We need criteria for the assessment of trustworthiness of digital archives. Some of the methods presented have been:
  •     Trustworthy Repositories Audit & Certification: Criteria and Checklist (TRAC)
  •     Catalogue of Criteria for Trusted Digital Repositories (nestor Catalogue)
  •     DCC and DPE Digital Repository Audit Method Based on Risk Assessment (DRAMBORA)
  •     DINI-Certificate Document and Publication Services
  •     Data Seal of Approval (Sesink et al., 2008)
These provide useful feedback on developing additional criteria and auditing procedures to certify  trusted digital archives.

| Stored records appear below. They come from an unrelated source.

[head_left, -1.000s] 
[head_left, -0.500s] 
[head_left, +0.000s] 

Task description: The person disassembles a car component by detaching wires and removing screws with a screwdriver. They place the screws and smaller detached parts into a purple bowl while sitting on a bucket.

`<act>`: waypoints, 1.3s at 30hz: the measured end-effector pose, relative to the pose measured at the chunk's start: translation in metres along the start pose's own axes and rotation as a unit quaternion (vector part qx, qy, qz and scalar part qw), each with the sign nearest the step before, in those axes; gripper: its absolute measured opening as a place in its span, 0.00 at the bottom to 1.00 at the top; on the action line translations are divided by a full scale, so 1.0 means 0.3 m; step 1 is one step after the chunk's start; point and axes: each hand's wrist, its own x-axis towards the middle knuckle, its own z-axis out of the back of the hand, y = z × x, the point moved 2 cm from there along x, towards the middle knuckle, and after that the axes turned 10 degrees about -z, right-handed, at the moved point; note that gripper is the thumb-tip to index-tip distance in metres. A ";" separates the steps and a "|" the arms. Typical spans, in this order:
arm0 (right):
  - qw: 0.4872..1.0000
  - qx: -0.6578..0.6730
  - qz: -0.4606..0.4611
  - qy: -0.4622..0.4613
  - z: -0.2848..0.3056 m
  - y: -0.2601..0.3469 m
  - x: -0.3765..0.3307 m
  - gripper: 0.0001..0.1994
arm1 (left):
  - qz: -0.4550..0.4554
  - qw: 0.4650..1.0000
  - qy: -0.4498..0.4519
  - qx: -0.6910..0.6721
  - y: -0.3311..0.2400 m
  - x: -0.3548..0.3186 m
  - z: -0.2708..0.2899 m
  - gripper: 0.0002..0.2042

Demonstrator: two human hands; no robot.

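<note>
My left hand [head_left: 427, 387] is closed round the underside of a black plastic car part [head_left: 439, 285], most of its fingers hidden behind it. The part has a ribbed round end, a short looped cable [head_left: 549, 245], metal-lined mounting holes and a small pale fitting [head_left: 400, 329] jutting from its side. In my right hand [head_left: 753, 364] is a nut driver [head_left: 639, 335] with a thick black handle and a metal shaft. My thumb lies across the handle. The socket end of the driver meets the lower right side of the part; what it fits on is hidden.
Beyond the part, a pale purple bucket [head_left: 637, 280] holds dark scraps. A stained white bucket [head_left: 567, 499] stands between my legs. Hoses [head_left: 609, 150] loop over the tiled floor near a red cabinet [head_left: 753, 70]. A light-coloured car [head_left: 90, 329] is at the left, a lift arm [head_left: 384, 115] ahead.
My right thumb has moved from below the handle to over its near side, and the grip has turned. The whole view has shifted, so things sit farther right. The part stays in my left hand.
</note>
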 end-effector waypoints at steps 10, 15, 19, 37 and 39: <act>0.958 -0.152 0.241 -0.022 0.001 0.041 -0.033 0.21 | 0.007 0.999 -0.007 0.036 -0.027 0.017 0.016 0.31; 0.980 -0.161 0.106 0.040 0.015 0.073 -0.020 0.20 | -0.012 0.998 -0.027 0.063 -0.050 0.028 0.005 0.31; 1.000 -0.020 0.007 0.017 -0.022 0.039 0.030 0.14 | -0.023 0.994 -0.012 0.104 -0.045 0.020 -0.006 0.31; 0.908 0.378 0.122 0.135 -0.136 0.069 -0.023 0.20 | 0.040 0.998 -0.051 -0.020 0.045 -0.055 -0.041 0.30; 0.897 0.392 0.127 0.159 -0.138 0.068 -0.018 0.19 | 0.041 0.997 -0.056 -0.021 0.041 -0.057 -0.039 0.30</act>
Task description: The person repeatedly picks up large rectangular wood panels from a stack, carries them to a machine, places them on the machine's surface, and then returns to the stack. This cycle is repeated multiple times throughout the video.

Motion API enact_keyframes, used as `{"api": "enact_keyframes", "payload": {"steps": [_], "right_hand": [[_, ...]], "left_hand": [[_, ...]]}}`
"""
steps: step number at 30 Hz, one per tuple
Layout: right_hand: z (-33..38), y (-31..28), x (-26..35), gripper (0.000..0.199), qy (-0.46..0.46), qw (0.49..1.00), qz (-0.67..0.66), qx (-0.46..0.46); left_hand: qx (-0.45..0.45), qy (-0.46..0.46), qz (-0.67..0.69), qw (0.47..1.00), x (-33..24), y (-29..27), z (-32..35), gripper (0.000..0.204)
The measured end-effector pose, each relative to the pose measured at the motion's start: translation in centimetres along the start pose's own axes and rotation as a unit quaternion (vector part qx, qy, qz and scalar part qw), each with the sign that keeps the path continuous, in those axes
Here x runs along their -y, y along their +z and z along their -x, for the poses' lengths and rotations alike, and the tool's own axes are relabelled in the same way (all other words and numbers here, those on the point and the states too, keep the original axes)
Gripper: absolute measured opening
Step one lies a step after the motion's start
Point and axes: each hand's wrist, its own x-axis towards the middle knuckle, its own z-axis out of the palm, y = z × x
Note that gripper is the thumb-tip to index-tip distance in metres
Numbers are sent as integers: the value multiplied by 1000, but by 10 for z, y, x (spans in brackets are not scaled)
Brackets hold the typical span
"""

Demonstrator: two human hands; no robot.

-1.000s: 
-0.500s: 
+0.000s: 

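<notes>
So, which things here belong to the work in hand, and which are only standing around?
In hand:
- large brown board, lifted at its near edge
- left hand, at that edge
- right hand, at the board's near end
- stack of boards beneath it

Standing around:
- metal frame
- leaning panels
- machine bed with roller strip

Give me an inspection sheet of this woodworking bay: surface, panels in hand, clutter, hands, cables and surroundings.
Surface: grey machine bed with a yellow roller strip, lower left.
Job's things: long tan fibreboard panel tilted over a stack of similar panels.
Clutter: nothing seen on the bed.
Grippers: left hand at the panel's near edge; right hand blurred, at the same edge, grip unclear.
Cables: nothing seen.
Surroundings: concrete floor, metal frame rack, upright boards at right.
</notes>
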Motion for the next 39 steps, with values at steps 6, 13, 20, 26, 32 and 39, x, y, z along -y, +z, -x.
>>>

Google Strikes Deal With French Publisher La Martiniere Groupe

Google has signed a deal with French publishing house La Martiniere Groupe for the scanning of books no longer on sale but still protected by copyright.They will jointly set up a catalog of books to be scanned that are no longer sold by the publisher. La Martiniere Groupe will decide which books Google is allowed to scan and also which of the scanned books can then be sold on Google's Ebooks platform. That deal was seen as setting a precedent for how publishing companies across the continent can make money via the digitization of books still under their copyright protection but no longer sold in stores.

Thursday, August 25, 2011

The Conference on World Affairs Archive Online: Digitization and Metadata for a Digital Audio Pilot.

The Conference on World Affairs Archive Online: Digitization and Metadata for a Digital Audio Pilot.  Michael Dulock, Holley Long.  D-Lib Magazine. March/April 2011.
The University of Colorado Archives began a project to digitize a sample set of 80 tapes from their substantial collection of audio recordings. To prepare for the project the Media Specialist inspected a sampling of the audio in the collection to determine media formats and the collection's condition. The media specialist also listened to the selection of materials to rate the sound quality on a scale of excellent, very good, good, fair, or poor.  In addition to the media's age, playback equipment for analog audio formats is becoming increasingly more difficult to acquire and maintain.

They followed the technical  recommendations in the Collaborative Digitization Program's Digital Audio Best Practices. The team chose to digitize the materials at the recommended 44.1 kHz and 24 bit, since these specifications adequately capture the spoken word.

With existing metadata, volunteers added descriptive summaries and topical keywords.  The project used several schemas:  Broadcasting Metadata Dictionary Project (PBCore) for the audio, qualified Dublin Core for text documents, and Visual Resources Association Core metadata 4.0 (VRA Core) for photographs and other images.

Digital Preservation, Digital Curation, Digital Stewardship: What’s in (Some) Names?

Digital Preservation, Digital Curation, Digital Stewardship: What’s in (Some) Names?  Butch   Lazorchak. The Signal. August 23, 2011.
     We often use “digital preservation,” “digital curation” and  “digital stewardship” interchangeably without thinking about the differences or what the name is. 
Preservation is defined as keeping something in its original state.
Curation looks at selection, maintenance, collection and archiving of digital assets in addition to their preservation.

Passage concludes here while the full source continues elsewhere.